What Red Flags mean
How Senserity decides which findings to surface as Red Flags, and what to do when you see one.
Red Flags are the subset of insight findings that Senserity considers most important for you to see immediately. They appear in two places: on the company's Summary tab alongside the AI-generated executive summary, and at the top of the Categories tab before you scroll into the full category breakdown.
What qualifies as a Red Flag
A finding is promoted to a Red Flag when it meets one of two conditions:
The test is Critical severity and has failed. Critical tests cover the most serious risk signals: active sanctions matches, disqualified directors, winding-up orders, and similar findings. Every failed Critical test produces a Red Flag.
The test is a specific Critical-severity trigger with a time-decay rule. Certain findings (such as HSE fatality convictions and financial crime or terrorism media exposure) are checked against how recently they occurred. Recent findings trigger higher-tier Red Flags; older findings trigger lower tiers or no Red Flag at all.
Info, Low, Medium, and High severity findings never appear as Red Flags. Red Flags are reserved exclusively for Critical-severity test failures.
What Red Flags are not
Red Flags are not a complete picture of everything wrong with a company. They are a triage mechanism, a way to surface the most important findings so you can decide whether further investigation is warranted.
A company with no Red Flags may still have meaningful risk. It may have several Medium-severity findings that together push its score into a C grade, or it may have a Low-severity finding that is specifically significant for your sector or relationship type.
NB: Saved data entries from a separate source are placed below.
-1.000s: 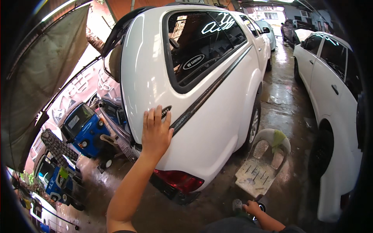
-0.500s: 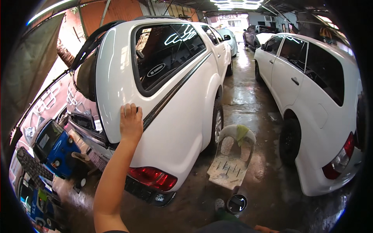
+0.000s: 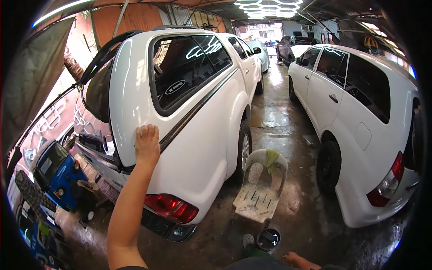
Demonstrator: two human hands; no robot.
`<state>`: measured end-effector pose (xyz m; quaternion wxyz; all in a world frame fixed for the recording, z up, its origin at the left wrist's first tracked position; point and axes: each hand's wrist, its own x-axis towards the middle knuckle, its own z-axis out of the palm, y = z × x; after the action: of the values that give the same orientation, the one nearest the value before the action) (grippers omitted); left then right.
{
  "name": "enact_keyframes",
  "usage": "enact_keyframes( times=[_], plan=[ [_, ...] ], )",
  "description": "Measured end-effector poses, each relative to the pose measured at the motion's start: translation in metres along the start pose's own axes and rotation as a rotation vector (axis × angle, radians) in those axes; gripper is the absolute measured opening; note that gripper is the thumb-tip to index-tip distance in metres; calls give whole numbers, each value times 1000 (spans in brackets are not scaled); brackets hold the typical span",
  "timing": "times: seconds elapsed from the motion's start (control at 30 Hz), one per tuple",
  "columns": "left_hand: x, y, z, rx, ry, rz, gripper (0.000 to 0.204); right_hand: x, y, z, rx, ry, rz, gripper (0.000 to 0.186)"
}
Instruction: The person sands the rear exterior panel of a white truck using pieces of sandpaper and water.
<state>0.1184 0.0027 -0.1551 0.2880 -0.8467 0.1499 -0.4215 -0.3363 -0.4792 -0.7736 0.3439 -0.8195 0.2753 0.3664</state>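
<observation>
My left hand (image 3: 147, 144) lies flat, fingers stretched out, on the rear corner of a white pickup (image 3: 207, 135), just below its canopy and beside the dark side stripe. It holds nothing. The red tail light (image 3: 171, 208) is below my forearm. Only a small part of my right hand (image 3: 294, 260) shows at the bottom edge, beside a round dark tin (image 3: 268, 239) on the wet floor. I cannot make out its fingers.
A dirty white plastic chair (image 3: 258, 191) with a green cloth (image 3: 271, 158) on its back stands between the pickup and a white car (image 3: 360, 112) on the right. Blue machines (image 3: 56, 173) stand at the left behind the raised rear hatch. More cars are parked further back.
My view has swung right and back from the pickup, so more of the white car shows. My left hand stays on the same panel. My right hand has dropped toward the bottom edge.
</observation>
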Motion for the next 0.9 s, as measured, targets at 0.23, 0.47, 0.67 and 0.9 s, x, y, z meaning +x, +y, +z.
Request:
enact_keyframes(
  times=[0.23,0.47,0.67,0.9],
  plan=[
    [9,7,10,-59,34,-15,51,39,70,29,53,59,36,83],
    [-7,-6,-3,27,-32,-29,60,6,9,-2,-51,95,-23,79],
    [-4,12,-2,-74,47,-46,74,9,11,-22,-75,180,-90,61],
    [-22,-14,-2,-99,66,-84,76,-9,-11,-29,-293,168,-469,36]
  ],
)
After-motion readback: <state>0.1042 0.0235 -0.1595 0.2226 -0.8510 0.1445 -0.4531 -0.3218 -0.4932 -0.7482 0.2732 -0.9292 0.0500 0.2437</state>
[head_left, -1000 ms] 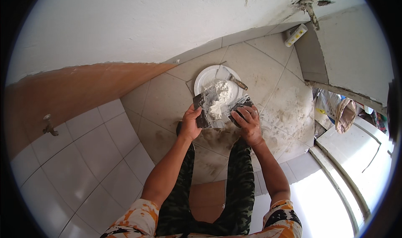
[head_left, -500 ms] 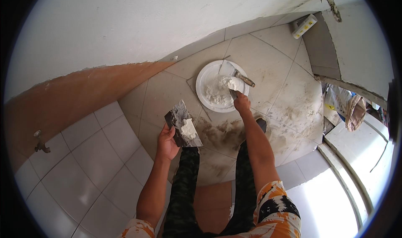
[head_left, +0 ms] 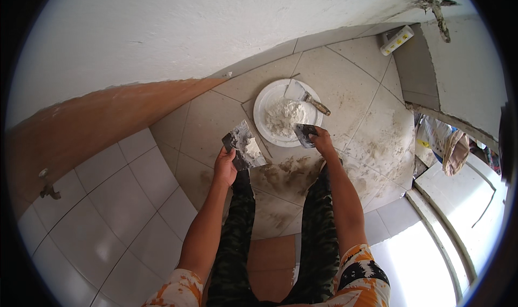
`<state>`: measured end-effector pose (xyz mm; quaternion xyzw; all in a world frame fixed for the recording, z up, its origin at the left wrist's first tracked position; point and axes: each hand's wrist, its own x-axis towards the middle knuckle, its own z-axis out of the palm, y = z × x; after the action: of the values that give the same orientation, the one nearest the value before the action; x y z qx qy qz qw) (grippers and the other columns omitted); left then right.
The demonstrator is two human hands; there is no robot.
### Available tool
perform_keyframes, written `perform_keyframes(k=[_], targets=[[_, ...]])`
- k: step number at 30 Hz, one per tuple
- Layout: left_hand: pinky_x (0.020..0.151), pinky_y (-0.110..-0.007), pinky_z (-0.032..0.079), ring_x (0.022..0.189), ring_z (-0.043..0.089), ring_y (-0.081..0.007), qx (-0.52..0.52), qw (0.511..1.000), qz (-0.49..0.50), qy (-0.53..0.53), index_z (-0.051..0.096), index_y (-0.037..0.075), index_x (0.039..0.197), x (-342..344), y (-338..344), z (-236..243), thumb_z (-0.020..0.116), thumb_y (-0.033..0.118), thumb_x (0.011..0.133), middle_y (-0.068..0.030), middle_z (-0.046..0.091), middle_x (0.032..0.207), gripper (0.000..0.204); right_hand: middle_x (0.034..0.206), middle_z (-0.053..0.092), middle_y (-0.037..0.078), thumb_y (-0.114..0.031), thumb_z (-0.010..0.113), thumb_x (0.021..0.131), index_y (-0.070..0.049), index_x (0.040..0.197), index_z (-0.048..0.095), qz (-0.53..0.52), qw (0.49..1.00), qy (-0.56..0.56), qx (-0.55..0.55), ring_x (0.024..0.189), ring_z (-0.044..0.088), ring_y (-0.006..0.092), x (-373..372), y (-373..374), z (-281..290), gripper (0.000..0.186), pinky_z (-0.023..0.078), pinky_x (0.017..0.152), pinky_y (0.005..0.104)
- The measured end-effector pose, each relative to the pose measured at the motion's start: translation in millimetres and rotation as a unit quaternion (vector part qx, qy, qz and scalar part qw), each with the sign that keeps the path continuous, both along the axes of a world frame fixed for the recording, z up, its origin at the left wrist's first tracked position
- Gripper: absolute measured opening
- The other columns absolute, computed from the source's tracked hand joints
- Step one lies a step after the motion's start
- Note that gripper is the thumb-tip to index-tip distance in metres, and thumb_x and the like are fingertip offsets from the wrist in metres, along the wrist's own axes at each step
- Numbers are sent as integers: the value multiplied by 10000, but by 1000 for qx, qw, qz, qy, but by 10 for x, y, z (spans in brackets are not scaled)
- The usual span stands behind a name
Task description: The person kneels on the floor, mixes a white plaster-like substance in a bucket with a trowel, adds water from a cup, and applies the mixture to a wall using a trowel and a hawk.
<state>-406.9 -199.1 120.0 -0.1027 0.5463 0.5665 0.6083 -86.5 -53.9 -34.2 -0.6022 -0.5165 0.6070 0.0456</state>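
Note:
My left hand [head_left: 225, 168] is closed on the edge of a flat dark scraper plate [head_left: 234, 141]. A lump of white putty [head_left: 252, 147] sits on that plate, and grey smears cover its surface. In my right hand [head_left: 323, 141] is a smaller dark scraper [head_left: 304, 135], held over the near right rim of a round white plate [head_left: 260, 128]. A loose heap of white putty [head_left: 283, 115] fills the middle of the round plate. Across its far right side lies a putty knife [head_left: 315, 103] with a worn brown handle, touched by neither hand.
Dirt-smeared floor tiles [head_left: 356, 113] surround the round plate. A white wall [head_left: 135, 37] with an orange-brown band [head_left: 108, 110] rises ahead and left. A tap [head_left: 50, 191] juts out at far left. A white cylinder [head_left: 397, 40] stands in the far right corner; bags [head_left: 456, 153] lie at right.
My right hand has drawn the small scraper back from the putty heap toward me, turning its face up. My left hand has lifted the loaded scraper plate slightly farther away and to the right.

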Motion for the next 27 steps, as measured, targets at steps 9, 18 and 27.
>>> perform_keyframes(k=[9,18,27], targets=[[1013,-414,479,1178,596,-228,21,998,-34,-55,530,82,1340,191,136,-123,476,89,1012,-66,612,1293,332,1065,697,184,-106,502,870,-169,1242,633,92,932,-274,217,972,661,411,-546,214,98,399,516,860,521],[1021,-423,476,1194,591,-236,7,998,-20,-51,514,83,1358,259,-23,74,513,99,995,-69,605,1310,364,1063,701,163,-92,516,830,-124,1151,643,108,950,-257,142,978,656,404,-660,-2,104,347,533,851,496],[1018,-431,476,1185,594,-244,29,998,-21,-58,503,91,1363,126,12,-5,505,120,1008,-66,602,1310,356,936,706,182,-93,675,783,-10,1090,661,71,992,-92,-58,839,679,287,-265,293,33,319,517,776,422]])
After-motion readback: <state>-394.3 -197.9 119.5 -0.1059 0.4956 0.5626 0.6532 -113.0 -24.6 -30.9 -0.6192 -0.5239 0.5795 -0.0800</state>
Red Flags are a starting point, not a sign-off.
How to act on a Red Flag
Each Red Flag card shows the test name, a description of what was found, and a link to the underlying source data where applicable. Clicking the Red Flag takes you to the full test result inside the relevant risk category.
From the test result you can:
- Read the full description and evidence.
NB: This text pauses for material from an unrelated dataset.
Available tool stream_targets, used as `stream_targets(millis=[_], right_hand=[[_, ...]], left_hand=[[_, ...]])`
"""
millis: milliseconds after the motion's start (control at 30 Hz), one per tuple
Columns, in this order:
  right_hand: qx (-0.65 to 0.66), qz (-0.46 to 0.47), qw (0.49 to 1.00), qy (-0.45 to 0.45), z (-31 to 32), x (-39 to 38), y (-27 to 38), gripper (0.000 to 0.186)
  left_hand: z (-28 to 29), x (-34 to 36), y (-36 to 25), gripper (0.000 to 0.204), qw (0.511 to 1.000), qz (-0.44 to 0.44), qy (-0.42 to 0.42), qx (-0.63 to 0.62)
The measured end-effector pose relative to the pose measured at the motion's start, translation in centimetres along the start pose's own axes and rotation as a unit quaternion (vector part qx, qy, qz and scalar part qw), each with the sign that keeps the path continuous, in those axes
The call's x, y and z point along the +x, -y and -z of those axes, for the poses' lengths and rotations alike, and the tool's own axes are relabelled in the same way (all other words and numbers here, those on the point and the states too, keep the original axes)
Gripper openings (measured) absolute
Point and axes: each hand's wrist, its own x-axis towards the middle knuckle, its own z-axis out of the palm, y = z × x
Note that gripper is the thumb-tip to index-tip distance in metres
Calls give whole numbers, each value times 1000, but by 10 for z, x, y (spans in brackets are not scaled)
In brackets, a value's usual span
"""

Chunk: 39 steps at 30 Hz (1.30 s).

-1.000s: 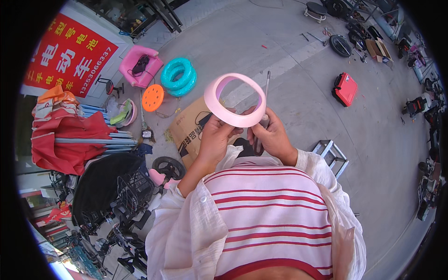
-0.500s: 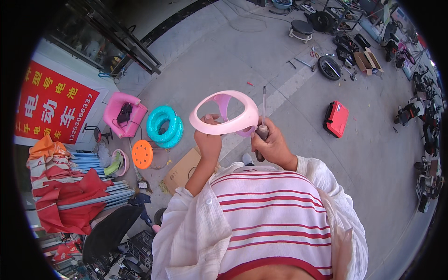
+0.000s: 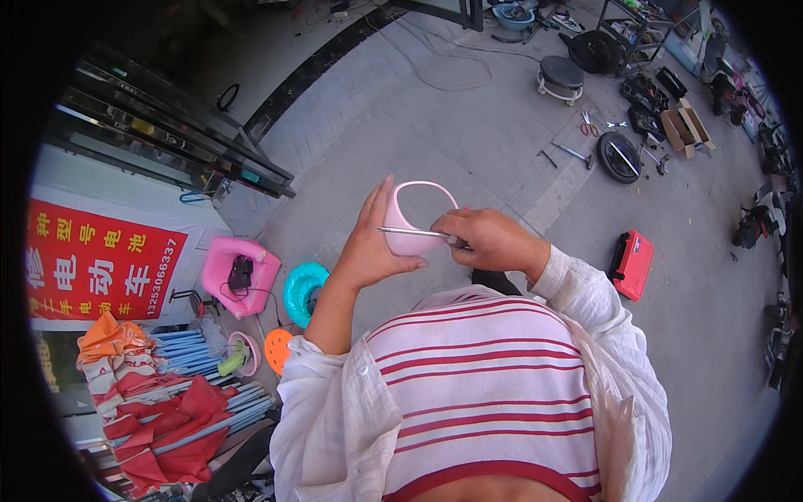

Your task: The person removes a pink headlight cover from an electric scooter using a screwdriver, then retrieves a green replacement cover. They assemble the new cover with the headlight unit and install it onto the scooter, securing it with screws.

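A pink plastic ring-shaped cover (image 3: 404, 243) is held up in front of my chest, its large oval opening facing up and away. My left hand (image 3: 365, 243) cups its left side, with the fingers raised along the edge and the thumb stretched beneath. In my right hand (image 3: 493, 240) is a screwdriver (image 3: 412, 232). Its metal shaft points left across the front of the cover, and the fist hides most of the handle. The right fingers are close to the cover's right rim; whether they also grip it I cannot tell.
At left are a pink child's seat (image 3: 241, 276), a turquoise ring (image 3: 306, 293), an orange disc (image 3: 277, 349) and folded red fabric with poles (image 3: 180, 427). A red toolbox (image 3: 632, 266), black wheel (image 3: 617, 157), cardboard box (image 3: 686, 128) and rolling stool (image 3: 560, 77) stand right.
The cover has been turned in my hands. The screwdriver has swung from upright to pointing left. My left hand has shifted to the cover's left side, and the whole view has turned.
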Motion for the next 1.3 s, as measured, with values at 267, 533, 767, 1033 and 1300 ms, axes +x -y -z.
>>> stream_targets(millis=[267,533,767,1033,1300], right_hand=[[404,-129,872,-244,82,225,-113,29],[472,-242,843,-89,33,427,-268,27],[466,-392,786,-106,30,614,-376,24],[438,-425,760,-225,38,792,-519,19],[480,-420,747,-186,11,1096,-663,22]], left_hand=[[69,160,113,92,641,143,-169,-735],[171,279,249,100,478,51,-264,-836],[313,410,403,108,418,13,-333,-845],[447,544,578,104,413,-10,-300,-860],[597,654,754,106,459,-50,-360,-810]])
- Open a review to leave a note or discuss the finding with a colleague.
- Mark the finding as acknowledged if your organisation has assessed it and decided to proceed.
Red Flags and scoring
Red Flags directly affect the overall risk score. When one or more Red Flag conditions are detected, a bonus is added to the weighted average of category scores. Only the highest-tier bonus applies; they do not stack.
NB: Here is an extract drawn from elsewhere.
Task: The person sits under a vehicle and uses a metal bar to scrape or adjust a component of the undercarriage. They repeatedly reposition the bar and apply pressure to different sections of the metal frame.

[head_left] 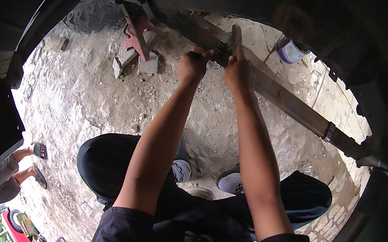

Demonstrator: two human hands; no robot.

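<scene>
A long dark metal beam [292, 100] runs slantwise across the upper part of the head view, from upper left to lower right. My left hand [192, 67] is closed against its near side, fingers curled next to a dark bracket [221, 46] on the beam. What its fingertips hold, if anything, is hidden. My right hand [239, 74] is closed just right of the bracket, around the near end of a narrow, flat grey strip [236, 35]. The strip points away from me across the beam; its exact kind cannot be made out.
A red metal stand [138, 40] rises beside concrete blocks [148, 64] at upper left, near a treaded tyre [90, 15]. A paint can [291, 51] stands beyond the beam. Dark vehicle panels surround me. At lower left is another person's sandalled foot [39, 176].
</scene>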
| Tier | Bonus | Triggers |
|---|---|---|
| Tier 1 | +60 | Existential: confirmed company sanctions match, dissolution / liquidation / administration, compulsory winding-up order |
| Tier 2 | +40 | Severe: director or PSC sanctions, active insolvency, disqualified person serving, recent HSE fatality conviction |
| Tier 3 | +20 | Significant: any critical test failure, recent financial crime or terrorism media exposure, active moratorium |
The final score is capped at 100. A company with a weighted average of 25 and a Tier 2 Red Flag would receive a final score of 65 (25 + 40).
Acknowledging a Red Flag in the interface marks it as reviewed for your team's awareness, but does not change the company's risk score. The score is recalculated each time the company is re-enriched.
Note that the Red Flag mechanism operates at the overall score level. At the category level, a separate severity escalation factor addresses the dilution of critical and high-severity failures within large categories.